Squats are starting to feel better and more natural. Might be over the hump! Not happy with no extra reps on the MR set but made up for that with the set of 20 reps. Again today the weight felt light for the 20 rep set, had no idea what weight to use so I though bodyweight would be a good start!
Anyhow no time to thin about todays workout considering I have 5x10 again Monday
So went into the gym today to just do the Bench sets so I don’t have to do them tomorrow ( save time with tomorrow being high volume)

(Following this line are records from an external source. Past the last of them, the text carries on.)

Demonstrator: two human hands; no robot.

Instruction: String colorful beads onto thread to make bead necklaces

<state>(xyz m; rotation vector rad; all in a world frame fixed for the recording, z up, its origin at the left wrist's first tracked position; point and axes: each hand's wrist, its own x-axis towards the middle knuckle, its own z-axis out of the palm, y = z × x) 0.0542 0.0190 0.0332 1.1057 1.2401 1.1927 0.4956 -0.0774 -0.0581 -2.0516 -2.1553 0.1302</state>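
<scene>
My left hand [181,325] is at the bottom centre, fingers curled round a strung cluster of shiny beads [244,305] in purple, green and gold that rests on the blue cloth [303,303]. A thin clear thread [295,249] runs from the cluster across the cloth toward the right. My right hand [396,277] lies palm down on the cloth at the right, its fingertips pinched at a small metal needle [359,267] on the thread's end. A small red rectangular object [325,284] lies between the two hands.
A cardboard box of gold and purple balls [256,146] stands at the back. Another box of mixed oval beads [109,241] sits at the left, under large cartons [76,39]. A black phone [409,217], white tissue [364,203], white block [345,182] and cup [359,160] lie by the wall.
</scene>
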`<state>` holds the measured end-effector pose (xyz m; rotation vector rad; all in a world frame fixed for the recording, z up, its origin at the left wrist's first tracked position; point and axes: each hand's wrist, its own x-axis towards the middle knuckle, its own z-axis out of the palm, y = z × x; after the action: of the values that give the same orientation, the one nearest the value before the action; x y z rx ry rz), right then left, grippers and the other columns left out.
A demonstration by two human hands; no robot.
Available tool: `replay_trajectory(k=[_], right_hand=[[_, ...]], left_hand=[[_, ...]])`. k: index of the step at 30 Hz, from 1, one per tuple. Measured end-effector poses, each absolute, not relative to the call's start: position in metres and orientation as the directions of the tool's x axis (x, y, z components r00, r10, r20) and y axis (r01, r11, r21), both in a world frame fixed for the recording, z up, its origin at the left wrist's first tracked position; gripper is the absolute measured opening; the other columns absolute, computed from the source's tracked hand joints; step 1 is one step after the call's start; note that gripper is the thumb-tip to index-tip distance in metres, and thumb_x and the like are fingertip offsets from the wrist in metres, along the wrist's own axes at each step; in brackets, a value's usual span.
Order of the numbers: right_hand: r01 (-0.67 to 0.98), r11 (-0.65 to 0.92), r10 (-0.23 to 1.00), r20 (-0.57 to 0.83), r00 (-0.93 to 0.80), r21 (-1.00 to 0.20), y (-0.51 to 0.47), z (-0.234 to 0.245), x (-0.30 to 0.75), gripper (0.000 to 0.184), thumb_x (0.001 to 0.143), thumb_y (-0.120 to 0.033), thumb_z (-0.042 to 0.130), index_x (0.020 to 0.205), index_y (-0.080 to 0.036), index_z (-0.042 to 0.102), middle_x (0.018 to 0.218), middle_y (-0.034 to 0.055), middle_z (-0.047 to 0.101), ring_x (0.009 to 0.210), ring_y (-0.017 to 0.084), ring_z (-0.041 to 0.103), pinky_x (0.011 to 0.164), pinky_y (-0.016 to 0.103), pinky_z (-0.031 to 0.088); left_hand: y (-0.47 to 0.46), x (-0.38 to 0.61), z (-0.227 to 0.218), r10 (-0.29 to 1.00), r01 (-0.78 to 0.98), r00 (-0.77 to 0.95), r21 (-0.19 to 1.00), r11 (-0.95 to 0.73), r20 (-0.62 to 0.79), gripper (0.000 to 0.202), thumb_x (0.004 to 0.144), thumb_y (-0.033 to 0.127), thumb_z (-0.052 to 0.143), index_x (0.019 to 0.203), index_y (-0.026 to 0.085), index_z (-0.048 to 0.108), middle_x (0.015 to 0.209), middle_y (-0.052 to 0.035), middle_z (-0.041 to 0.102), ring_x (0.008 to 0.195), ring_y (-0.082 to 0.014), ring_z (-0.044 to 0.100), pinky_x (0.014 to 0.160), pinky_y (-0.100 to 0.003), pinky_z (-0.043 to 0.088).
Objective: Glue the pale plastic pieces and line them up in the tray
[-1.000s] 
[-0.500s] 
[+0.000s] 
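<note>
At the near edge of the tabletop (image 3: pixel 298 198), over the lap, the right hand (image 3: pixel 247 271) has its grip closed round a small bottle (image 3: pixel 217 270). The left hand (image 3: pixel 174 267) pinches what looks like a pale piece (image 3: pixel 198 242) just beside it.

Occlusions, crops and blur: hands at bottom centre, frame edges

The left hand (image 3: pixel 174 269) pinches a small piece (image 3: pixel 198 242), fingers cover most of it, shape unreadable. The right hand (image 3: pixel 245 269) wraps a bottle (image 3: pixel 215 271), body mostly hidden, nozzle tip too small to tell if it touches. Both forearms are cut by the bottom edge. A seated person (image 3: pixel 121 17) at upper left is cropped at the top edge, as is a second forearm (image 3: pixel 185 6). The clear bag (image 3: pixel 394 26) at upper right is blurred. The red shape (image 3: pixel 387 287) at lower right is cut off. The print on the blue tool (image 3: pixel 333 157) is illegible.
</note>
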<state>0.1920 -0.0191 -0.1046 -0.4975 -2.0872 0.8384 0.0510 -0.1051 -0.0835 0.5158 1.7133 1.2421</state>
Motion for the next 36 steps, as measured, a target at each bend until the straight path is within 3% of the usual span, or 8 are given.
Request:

Bench: 5x10 with with 57.5kg/127lbs + 1x20 and 2x15 with 40kg/88lbs
Full Body Day (which went off plan)
Deadlifts: 5x10 with 102.5kg/226lbs (These felt so good I should have known something was wrong! After unloading the bar I realised that I was suppose to do 112.5kg/248lbs 5x10 and I misloaded the bar. Maybe got confused with the having to hit 5x10 with 102.5kg/226lbs for squats) Anyways no way I was redoing 5x10 with the right weight so:
Additional deadlifts: 1x10 with 125kg/275lbs and 1x20 with 80kg/176lbs
Squats: 1x5 with 105kg/231lbs, 1x5 with 110kg/242lbs, 1x3 with 115kg/253lbs, 1x1 with 120kg/264lbs, 1x20 with 65kg/143lbs and 1x20 with 70kg/154lbs
Rows: 5x10 with 60kg/ 132lbs
CGBP: 50kg/110lbs x8, 60kg/132lbs x5 and 65kg/143lbs x3
DB shoulder press: 3x10 with 15kg/33lbs
NOTES
You have no idea how disappointed I was when I noticed the mistake on deadlifts, contemplated sticking to the plan and doing another 5 sets at the correct weight but decided screw it. I have to do 5x10 again Saturday so this is nothing big in the grand scheme of things.
The 2x20 reps on squat were done as super sets with the first 2 sets of rows and god damn that was a stupid move. The weight moved alright but my lungs were on fire. Skipped the prowler today because I was absolutely shattered.